Dear readers of the What’s New,
Pacific Buddhist Academy teachers and employees returned early from their summers for a professional development training in facilitating Community Conferences led by expert facilitators Dr. Lauren Abramson and Lauren Trout, the third in a series of Restorative Practices workshops for PBA educators made possible by generous grant funding from the Kosasa Foundation.
As Dr. Abramson explained, “Indigenous cultures have developed ways to deal with harm and conflict by […] bringing together everyone affected by a situation to sit in a circle and work through it with the guidance of an elder.” The Community Conferencing process finds its origins in these indigenous practices. Through extensive work with Australians David Moore and John McDonald, who consulted extensively with Maori colleagues in Aotearoa, Abramson and other practitioners refined the Community Conferencing process in Baltimore, Maryland, where it has been used since 1995.
“We feel that what has taken place in Baltimore is also a lesson for the country,” Abramson said. “That safe, fair and effective community-based justice is attainable for human beings of all ages, all ethnicities, at all socio-economic levels, provided they given an appropriate structure to handle situations themselves.”
Though Community Conferencing is a robust enough social technology that it can be used in juvenile justice and human services settings, PBA educators were trained in a continuum of restorative practices over the past year that will inform our efforts at community building and resolving conflicts.

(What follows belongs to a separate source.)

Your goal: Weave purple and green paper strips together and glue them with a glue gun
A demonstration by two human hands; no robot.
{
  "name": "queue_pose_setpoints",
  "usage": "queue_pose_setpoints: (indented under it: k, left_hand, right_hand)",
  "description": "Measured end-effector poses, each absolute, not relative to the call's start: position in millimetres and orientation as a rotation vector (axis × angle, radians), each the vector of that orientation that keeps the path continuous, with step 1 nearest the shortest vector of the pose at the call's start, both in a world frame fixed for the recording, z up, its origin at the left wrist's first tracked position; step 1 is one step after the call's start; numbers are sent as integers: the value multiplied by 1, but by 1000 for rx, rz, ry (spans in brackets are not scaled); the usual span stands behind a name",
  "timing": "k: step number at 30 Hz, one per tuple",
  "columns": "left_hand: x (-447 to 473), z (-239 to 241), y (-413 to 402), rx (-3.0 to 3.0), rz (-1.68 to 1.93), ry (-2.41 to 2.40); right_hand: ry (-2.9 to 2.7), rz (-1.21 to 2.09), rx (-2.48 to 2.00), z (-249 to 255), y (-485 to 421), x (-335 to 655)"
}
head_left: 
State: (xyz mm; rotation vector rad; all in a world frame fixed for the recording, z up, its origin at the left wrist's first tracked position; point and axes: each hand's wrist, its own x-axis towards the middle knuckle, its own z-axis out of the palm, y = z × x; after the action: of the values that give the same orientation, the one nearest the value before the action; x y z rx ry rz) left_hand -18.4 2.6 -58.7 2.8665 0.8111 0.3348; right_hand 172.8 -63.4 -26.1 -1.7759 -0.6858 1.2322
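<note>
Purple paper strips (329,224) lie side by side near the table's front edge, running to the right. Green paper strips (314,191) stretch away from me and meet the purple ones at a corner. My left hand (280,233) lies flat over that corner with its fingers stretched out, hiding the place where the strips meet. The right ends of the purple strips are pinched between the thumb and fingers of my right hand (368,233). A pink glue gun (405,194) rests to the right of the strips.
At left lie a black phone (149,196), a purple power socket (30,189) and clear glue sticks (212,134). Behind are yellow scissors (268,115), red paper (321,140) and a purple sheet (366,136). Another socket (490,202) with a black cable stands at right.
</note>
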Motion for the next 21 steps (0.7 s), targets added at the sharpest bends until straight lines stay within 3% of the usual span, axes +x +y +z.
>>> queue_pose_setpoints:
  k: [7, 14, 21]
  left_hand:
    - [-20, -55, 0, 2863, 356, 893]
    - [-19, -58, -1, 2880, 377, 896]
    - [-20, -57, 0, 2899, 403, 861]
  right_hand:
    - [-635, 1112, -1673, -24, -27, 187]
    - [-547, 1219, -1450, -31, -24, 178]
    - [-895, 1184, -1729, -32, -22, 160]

“We had our first trainings in the theory of restorative practices last winter,” said PBA Japanese sensei Loren Otake. “And we immediately began using Talking Circles as a core practice of our advisory sessions each Wednesday.”
“The Talking Circles really helped us refocus on giving our students voice again,” said science teacher Van Velasco. “I mean, so much of the pandemic learning environment involved teachers teaching to students who had muted mics and shut off cameras. During advisories, at the least, students joined us to share, in their own voices and with their faces on camera, what they were experiencing from home and at school.”
Though at PBA we have not witnessed or experienced behaviors requiring the intervention of the juvenile justice system, all young people are prone to mistakes, and conflict is a universal element of the human experience. It is our intent, as a community of educators, to equip our students and educators with the skills and social technologies to build and maintain community and to find solutions to conflicts using their emotional intelligence, empathy for others and belief in the value of the social harmony and repairing harm when it occurs.
It is my hope that the partnership we established with Dr. Lauren Abramson and Lauren Trout will endure through the coming year and beyond as we continue using the methods of restorative practice at PBA. I want to thank the Kosasa Foundation and the incredible team of educators at PBA for engaging in this professional learning opportunity.